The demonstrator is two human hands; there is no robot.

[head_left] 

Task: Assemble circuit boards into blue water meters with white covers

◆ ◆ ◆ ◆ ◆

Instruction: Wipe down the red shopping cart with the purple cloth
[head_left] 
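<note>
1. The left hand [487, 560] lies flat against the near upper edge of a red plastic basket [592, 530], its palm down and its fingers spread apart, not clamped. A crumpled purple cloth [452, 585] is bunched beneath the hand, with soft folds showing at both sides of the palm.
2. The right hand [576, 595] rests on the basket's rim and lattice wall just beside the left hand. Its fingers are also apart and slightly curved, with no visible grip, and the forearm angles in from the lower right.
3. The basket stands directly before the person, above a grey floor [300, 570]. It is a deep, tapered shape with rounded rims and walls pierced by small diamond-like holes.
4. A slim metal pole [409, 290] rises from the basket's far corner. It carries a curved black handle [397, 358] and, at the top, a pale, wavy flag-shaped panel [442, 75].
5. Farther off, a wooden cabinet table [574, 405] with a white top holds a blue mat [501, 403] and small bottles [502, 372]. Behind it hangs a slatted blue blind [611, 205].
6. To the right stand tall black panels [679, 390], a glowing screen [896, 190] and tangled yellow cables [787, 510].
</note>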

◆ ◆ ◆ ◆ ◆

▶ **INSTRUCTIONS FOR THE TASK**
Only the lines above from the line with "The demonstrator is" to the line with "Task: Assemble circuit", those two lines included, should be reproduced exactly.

▶ **RESPONSE**
The demonstrator is two human hands; there is no robot.

[head_left] 

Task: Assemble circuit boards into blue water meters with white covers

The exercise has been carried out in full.